Thursday, October 31, 2013

Up north . . .

I was on my way to northern Wisconsin and noticed that lots of tamarack trees looked really colorful.

For years I had hoped to make some decent images of tamaracks and since the trees were looking so good and the sun was out I decided this would be the day. 
The cool thing about tamarack trees is although they're coniferous, their needles change to a beautiful golden color in the fall and then drop to the ground.
This particular tree was in a bog just off the road near Prentice Wisconsin. By using a circular polarizing filter I was able to capture the actual colors of the tree and sky.
I headed towards Clam Lake and found more great looking trees just off highway 77.
So I parked on the side of the road and spent the next hour trying to capture some of the beautiful colors,
and different perspectives and compositions.
Tamaracks like to grow in wet conditions so I was walking around in a bog of some type with lots of moss on the ground.
There was a small lake nearby and I was lucky to catch this image of the tree's reflection as light filtered through the forest.
I made several close ups of the beautiful golden needles against the blue sky.
The weather had been mostly overcast and rainy for the last couple of weeks, and I'm glad I made the time to photograph these distinctive trees while I had some sunlight and blue sky. It was a great fall afternoon in northern Wisconsin.

Wednesday, October 23, 2013

With a little light...

It has been overcast and rainy here for awhile and there doesn't seem to be a lot of good color this fall. Even the trees that do look good seem to lose their leaves faster than I can find some light and make decent images.

So I felt lucky to have good oaks and maples in beautiful light for about half an hour the other day.
I'm finding it's all about the angles and light when it comes to  leaf photos. By moving the camera just a few inches I'd lose the vibrant color on these sugar maple leaves.

And back lighting can work great for creating dramatic images, as with these leaves from a Japanese maple.
Finding a decent subject (in this case good looking oak leaves), working with the existing light, and paying attention to the background can produce beautiful images.
These maple leaves haven't started to change their color yet.

A few sumac leaves isolated with green trees behind.
I was pleasantly surprised by the number of colorful, and striking images I was able to make. With only a half dozen trees and a little bit of time I like the results. I guess it's catch as catch can with regard to fall color in my neighborhood this year, but even a little bit can go a long way.

Sunday, October 20, 2013

A little fall color...

I was up in the Clam Lake area looking for elk about a week ago. I didn't find too many elk, but I did find a little fall color.

Like these oak leaves in good evening light against a blue sky. 
And these beautiful maple leaves.
Here's a little more.
Even a wood thrush showed up to hunt small insects amid the fall color. 

I went back and lucked out with a beautiful sunrise, 
and sunset. All in all I found quite a bit of fall on what seems to be not the best year for fall color in northern Wisconsin.



Tuesday, October 15, 2013

Some days are better than others..

I drove an hour hoping that sunrise would be special.

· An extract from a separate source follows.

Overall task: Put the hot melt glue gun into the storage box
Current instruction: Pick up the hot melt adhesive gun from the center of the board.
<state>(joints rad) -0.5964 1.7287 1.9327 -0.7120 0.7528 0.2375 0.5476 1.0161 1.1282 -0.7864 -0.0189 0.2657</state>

I got to the lake and worked my way along the shore, finding a spot I liked before any light reached the clouds.

I couldn't stop smiling as I composed my images and watched the beautiful colors and clouds changing as the sun came up. 

Once the colors faded I hung around long enough to create some images of fog rising off the lake with beautiful clouds and sky above.

I ended with this tamarack tree (Larix laricina) silhouetted on the lake shore.  Another great morning in the outdoors.

Spa day....

On a cold and wet afternoon in Yellowstone Park, just days before the government shutdown, a sow grizzly walks in a golden meadow.


She crosses Obsidian Creek and heads over to a gravel bar where steam was rising from a geothermal area. 
And started rubbing her neck, shoulders, and belly on the ground.
Although there were dozens of people watching and photographing her from the park road, she seemed perfectly relaxed. 

Only taking a brief break to check her surroundings.
Before the back rub began.
After a couple of minutes rolling on the gravel in the steam she stretched out and layed there. 

Resting her head on the ground she started to doze off.  I watched for a little while longer and then left while she was still resting. What a great way to spend a wet afternoon in Yellowstone.